Work request - From the listing below, please restate exactly the lines beginning at the one with "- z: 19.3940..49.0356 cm" and ending at the one with "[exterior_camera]", both included, and skip the pictures.

────

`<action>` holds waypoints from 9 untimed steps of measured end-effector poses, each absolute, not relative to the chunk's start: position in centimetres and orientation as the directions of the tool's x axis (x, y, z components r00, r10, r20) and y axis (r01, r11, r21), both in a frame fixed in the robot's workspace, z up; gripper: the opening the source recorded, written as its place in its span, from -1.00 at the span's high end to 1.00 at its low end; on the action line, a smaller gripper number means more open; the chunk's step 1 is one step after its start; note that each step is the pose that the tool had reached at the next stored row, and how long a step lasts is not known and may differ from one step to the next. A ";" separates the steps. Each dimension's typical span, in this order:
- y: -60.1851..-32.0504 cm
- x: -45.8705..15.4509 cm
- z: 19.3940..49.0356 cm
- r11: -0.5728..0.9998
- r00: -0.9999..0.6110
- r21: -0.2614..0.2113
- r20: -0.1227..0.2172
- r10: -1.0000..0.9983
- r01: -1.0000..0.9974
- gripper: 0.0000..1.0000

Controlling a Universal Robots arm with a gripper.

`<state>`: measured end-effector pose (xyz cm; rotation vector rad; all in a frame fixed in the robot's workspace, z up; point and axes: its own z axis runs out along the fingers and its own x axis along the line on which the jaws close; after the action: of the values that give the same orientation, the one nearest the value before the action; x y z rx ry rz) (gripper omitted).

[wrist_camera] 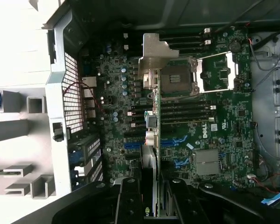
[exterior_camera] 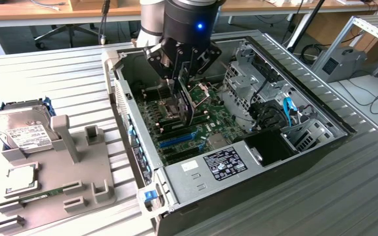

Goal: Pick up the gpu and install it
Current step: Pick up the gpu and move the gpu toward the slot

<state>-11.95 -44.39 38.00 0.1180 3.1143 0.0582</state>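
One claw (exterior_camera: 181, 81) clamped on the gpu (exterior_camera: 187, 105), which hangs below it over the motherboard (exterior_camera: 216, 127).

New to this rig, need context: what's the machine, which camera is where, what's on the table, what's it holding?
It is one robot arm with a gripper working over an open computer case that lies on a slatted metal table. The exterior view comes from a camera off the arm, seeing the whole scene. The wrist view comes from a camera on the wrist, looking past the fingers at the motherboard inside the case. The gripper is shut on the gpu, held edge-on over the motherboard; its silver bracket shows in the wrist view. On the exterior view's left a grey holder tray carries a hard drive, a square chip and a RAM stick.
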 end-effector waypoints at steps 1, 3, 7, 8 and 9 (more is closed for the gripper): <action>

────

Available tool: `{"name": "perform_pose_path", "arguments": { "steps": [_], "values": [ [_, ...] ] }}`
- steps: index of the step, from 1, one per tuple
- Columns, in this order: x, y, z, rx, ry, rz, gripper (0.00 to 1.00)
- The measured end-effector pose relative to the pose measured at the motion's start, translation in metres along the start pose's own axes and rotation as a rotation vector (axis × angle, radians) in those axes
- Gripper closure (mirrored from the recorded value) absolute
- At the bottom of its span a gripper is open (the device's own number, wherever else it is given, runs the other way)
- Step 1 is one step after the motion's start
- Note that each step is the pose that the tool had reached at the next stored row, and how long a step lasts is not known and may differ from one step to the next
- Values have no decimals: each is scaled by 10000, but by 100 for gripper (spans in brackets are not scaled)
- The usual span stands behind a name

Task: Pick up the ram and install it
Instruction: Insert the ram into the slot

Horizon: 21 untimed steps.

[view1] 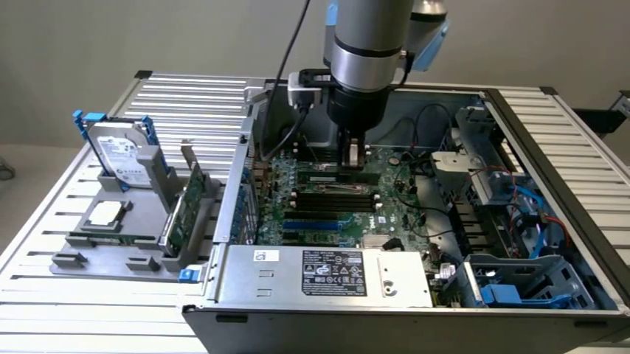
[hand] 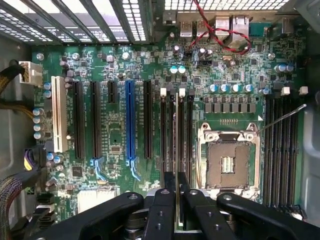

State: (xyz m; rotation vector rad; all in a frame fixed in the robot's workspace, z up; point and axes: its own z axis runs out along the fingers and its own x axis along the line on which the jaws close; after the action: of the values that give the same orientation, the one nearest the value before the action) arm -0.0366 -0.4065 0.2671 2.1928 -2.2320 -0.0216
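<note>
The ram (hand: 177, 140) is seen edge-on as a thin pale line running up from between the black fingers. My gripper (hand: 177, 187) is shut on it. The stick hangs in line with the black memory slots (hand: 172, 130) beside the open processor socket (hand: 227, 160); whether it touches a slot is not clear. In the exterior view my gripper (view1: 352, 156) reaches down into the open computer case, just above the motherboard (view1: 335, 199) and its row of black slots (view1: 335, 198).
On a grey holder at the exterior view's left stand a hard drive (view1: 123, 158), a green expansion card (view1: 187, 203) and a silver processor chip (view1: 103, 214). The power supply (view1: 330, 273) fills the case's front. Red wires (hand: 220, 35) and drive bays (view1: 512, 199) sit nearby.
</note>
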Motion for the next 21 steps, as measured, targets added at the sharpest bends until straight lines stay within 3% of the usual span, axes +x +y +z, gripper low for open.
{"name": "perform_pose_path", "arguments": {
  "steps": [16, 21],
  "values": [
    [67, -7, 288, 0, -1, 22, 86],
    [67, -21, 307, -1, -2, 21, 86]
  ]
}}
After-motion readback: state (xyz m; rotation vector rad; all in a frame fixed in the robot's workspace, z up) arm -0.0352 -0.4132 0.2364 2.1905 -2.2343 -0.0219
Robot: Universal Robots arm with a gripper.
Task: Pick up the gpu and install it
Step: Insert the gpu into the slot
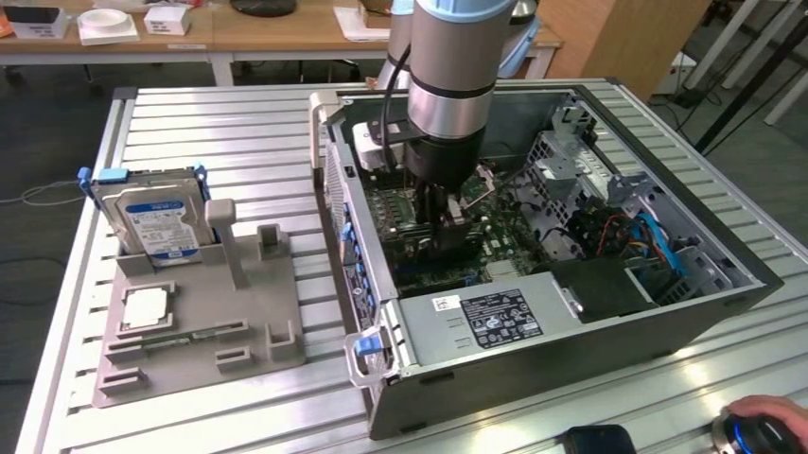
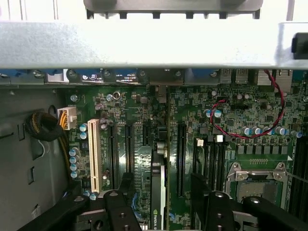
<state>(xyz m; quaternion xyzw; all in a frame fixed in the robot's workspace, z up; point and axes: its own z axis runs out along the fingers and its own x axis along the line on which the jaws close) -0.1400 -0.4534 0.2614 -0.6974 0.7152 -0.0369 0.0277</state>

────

Written solution -
- z: 19.3940..49.0356 cm
- r11: -0.5728..0.9998
- r00: -0.9999..0.6110
- r21: -0.2614..0.2113
- r20: -0.1227..0.2172
- r10: -1.0000..0.9983
- r01: -1.0000..0.9974
- gripper: 0.0000..1.0000

Controlling a Universal Robots arm with a gripper.

`<state>`: measured end-effector pose (xyz cm; rotation vector rad; all in a frame fixed in the robot's workspace, z up; point and axes: its own z axis runs out along the fingers and its own x axis along the line on which the jaws close; after the action: of the values that give the same orientation, the one nearest the value before the action; x y z rx ry rz) (gripper omitted).

[wrist_camera] 
[exterior_camera] 

The answer has been given, and the exercise is complete.